*** Opening of Supplied information ***

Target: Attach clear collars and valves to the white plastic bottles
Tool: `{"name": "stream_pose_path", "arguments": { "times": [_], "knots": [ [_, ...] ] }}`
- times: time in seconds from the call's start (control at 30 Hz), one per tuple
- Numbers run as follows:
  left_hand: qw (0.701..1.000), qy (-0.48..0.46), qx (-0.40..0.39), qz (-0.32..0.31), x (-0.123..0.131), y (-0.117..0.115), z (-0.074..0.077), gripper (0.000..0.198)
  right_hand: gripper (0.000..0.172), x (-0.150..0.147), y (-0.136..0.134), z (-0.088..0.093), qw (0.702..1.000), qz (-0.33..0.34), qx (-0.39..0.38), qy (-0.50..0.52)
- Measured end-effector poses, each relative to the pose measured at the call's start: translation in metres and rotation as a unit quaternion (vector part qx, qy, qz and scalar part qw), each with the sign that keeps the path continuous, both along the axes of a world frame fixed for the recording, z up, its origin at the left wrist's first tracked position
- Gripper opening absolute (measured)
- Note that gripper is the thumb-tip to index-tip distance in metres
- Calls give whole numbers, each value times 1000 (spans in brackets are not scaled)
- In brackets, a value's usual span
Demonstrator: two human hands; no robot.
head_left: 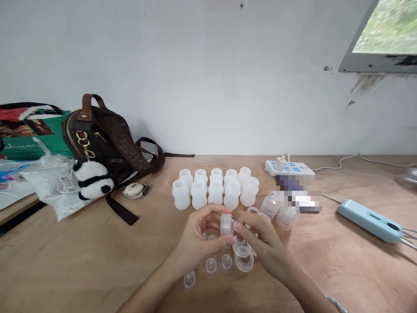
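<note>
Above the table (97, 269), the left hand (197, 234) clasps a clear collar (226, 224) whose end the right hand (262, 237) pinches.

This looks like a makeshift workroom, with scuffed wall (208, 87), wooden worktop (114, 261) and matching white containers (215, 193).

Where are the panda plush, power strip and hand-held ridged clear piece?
Panda plush (95, 181), head view: its mid-body.
Power strip (297, 168), head view: its socket face.
Ridged clear piece (226, 224), head view: its ridged side.
</note>
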State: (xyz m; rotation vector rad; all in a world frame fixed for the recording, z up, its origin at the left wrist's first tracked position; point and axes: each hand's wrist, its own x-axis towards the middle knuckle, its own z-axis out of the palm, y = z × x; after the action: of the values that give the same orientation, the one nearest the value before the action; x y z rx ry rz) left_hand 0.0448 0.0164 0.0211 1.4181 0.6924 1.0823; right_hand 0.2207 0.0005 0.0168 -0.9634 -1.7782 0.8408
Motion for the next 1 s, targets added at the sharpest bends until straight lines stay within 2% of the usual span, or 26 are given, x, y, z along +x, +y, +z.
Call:
{"name": "stream_pose_path", "arguments": {
  "times": [0.2,0.33,0.4,0.5,0.6,0.63,0.7,0.73,0.83,0.9,0.97,1.0],
  "knots": [
    [997,50,58,19,-10,-1,16,37,44,0,-4,6,995,53,-43,73],
    [994,59,79,40,-16,-3,25,37,45,2,-5,7,994,46,-25,95],
    [994,60,78,38,-17,-2,26,37,43,3,-5,7,997,38,5,73],
    [998,56,37,15,-15,1,24,41,38,4,-3,6,995,6,96,-7],
    [1000,24,-17,9,-12,4,20,51,14,2,-2,4,981,-42,176,-77],
    [999,15,-30,10,-11,4,19,54,14,1,-1,2,976,-51,190,-94],
    [999,9,-46,6,-10,2,16,56,40,-1,-1,0,968,-53,212,-126],
    [999,11,-50,0,-9,1,14,55,44,-1,-1,-1,963,-50,223,-140],
    [998,28,-46,-20,-12,-2,10,60,34,-2,-1,-4,952,-39,259,-158],
    [998,53,-4,27,-19,0,5,61,32,-1,-1,-4,951,-41,268,-144],
    [976,98,69,181,-31,8,-2,53,33,0,-1,-4,953,-57,270,-123],
    [944,132,104,284,-38,15,-6,46,32,1,0,-3,954,-70,267,-114]
  ]
}}
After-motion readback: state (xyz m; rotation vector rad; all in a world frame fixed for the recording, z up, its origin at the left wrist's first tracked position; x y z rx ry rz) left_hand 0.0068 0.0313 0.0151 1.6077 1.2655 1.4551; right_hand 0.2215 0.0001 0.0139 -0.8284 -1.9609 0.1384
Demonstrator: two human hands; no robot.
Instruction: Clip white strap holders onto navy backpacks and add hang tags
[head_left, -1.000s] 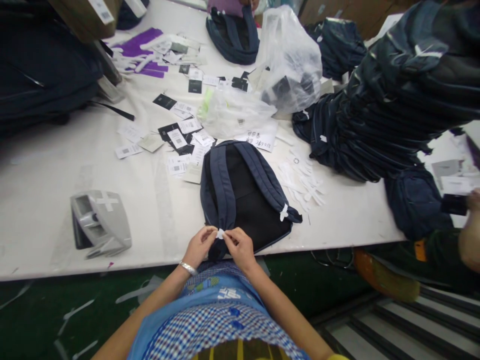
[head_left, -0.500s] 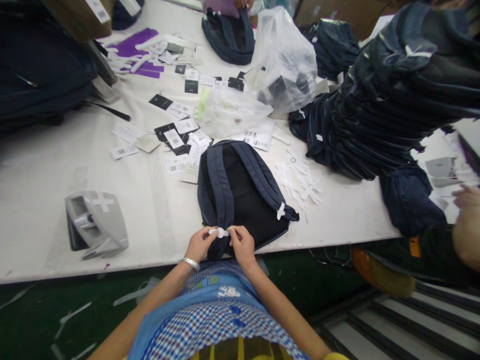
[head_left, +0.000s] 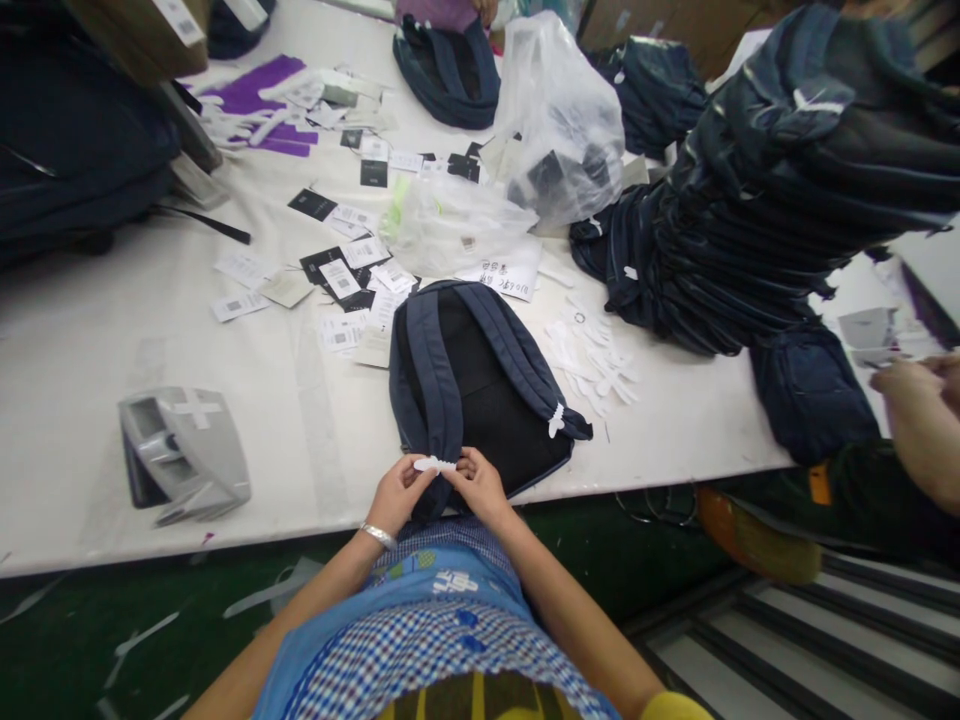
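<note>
While the grey device (head_left: 184,455) sits well left on the surface (head_left: 300,400), left hand (head_left: 396,492) and right hand (head_left: 480,485) each pinch one end of the white strip (head_left: 435,464). Its long axis runs left-right, crossing the left strap (head_left: 435,380) at the near edge. The backpack (head_left: 487,400) lies straps-up straight ahead, equally near both hands. Vs 1 s ago, the strip was bunched between fingertips and is now stretched flat. The co-worker's hand (head_left: 911,395) far right has come further in.

Nothing reads clearly: the handwritten slip (head_left: 501,278) just beyond the backpack (head_left: 480,390) and the barcode tags (head_left: 337,278) to its left are illegible.
</note>
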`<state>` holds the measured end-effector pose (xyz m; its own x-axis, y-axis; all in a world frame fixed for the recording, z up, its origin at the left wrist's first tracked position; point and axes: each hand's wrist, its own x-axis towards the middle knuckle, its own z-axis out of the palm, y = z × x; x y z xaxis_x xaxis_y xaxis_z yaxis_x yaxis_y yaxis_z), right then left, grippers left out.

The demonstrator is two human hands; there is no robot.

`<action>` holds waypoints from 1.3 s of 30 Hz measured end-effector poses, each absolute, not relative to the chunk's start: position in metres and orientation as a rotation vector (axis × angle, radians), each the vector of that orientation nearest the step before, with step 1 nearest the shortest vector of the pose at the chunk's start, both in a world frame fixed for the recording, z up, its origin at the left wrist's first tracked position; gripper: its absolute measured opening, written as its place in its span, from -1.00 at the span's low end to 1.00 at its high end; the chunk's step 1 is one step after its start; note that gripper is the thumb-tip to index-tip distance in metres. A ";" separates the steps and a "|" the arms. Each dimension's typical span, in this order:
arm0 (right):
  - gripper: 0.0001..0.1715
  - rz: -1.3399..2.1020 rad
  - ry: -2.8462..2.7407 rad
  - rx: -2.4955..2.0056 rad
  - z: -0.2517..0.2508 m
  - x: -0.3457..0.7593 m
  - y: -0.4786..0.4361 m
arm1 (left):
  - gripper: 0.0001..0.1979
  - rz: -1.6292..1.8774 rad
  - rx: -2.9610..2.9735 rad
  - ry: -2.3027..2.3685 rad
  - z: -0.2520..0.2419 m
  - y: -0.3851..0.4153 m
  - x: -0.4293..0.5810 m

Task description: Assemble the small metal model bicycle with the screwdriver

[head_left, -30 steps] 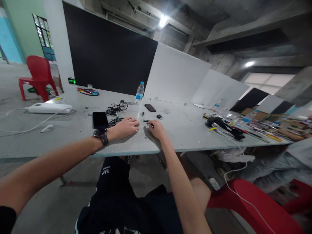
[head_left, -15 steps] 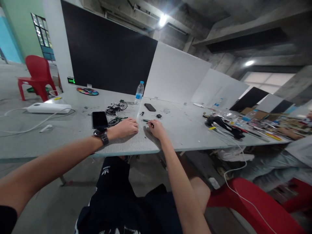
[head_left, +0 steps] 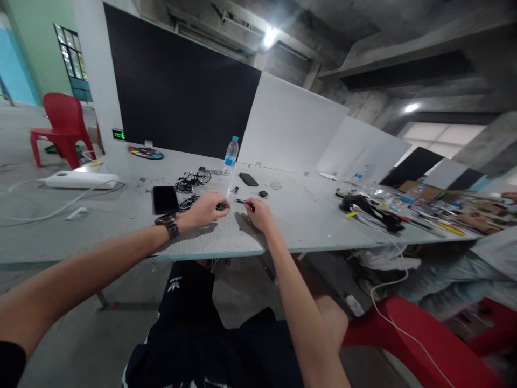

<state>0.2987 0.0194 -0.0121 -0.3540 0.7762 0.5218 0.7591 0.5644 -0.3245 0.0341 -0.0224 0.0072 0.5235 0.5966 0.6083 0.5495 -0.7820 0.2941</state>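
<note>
A red chair (head_left: 60,125) stands far left on the floor, and a white power strip (head_left: 82,179) lies on the left part of the grey table (head_left: 121,226), its cable trailing off the left edge. A colour wheel (head_left: 146,152) lies farther back against the black panel. A dark phone (head_left: 165,199) lies face up just left of the left hand (head_left: 205,209), with a small model bicycle (head_left: 194,179) beyond it. The left hand, a watch (head_left: 169,223) on its wrist, is lifted slightly off the table and pinches a small black part (head_left: 221,206) between its fingertips. Just right of it, the right hand (head_left: 260,214) rests on the table with fingers closed round a thin green-handled tool (head_left: 244,202), whose tip points left toward the black part. A water bottle (head_left: 231,155) stands upright behind the hands, a second phone (head_left: 249,178) near it. Far right, a black tool (head_left: 369,209) and a clutter of small items cover the table, and a red chair seat (head_left: 420,345) sits near right.
</note>
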 end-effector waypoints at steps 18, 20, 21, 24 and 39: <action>-0.67 -0.120 -1.976 -0.913 -0.009 0.253 -0.053 | -0.52 1.146 1.852 0.714 -0.003 -0.012 0.030; -0.67 -0.139 -2.019 -0.877 -0.009 0.253 -0.055 | -0.52 1.122 1.837 0.685 -0.004 -0.011 0.031; -0.68 -0.147 -2.029 -0.868 -0.009 0.252 -0.056 | -0.53 1.111 1.837 0.682 -0.004 -0.011 0.031; -0.69 -0.162 -2.032 -0.871 -0.010 0.252 -0.056 | -0.54 1.102 1.835 0.692 -0.003 -0.011 0.033; -0.76 -0.133 -2.023 -0.850 -0.012 0.254 -0.053 | -0.57 1.104 1.886 0.756 0.004 -0.018 0.035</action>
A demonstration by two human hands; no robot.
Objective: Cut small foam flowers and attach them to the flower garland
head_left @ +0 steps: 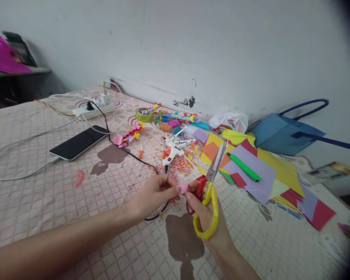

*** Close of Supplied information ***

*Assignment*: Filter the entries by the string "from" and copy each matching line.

*Solved exercise*:
- times: time in seconds from the call's start (control at 30 Hz), one per tuple
`<action>` holds waypoints from 1.3 s of 30 Hz measured end-effector poses, each absolute, not relative to the chunk's start: position in metres and orientation as a rotation vector (axis × angle, radians), each the vector of that orientation nearest the step before, with step 1 nearest the shortest vector of the pose at the chunk's start, both in a world frame fixed for the recording, z up, its origin at the left wrist's first tracked position; gripper: its absolute measured opening, written as its place in its span, from -1.00 at the span's low end to 1.00 at its high end; the chunk's step 1 is one step after its start; note that gripper is the thumb-tip to index-tip distance in metres. A ";" separates the steps and a "|" the arms. Each dimension's typical span, in this order:

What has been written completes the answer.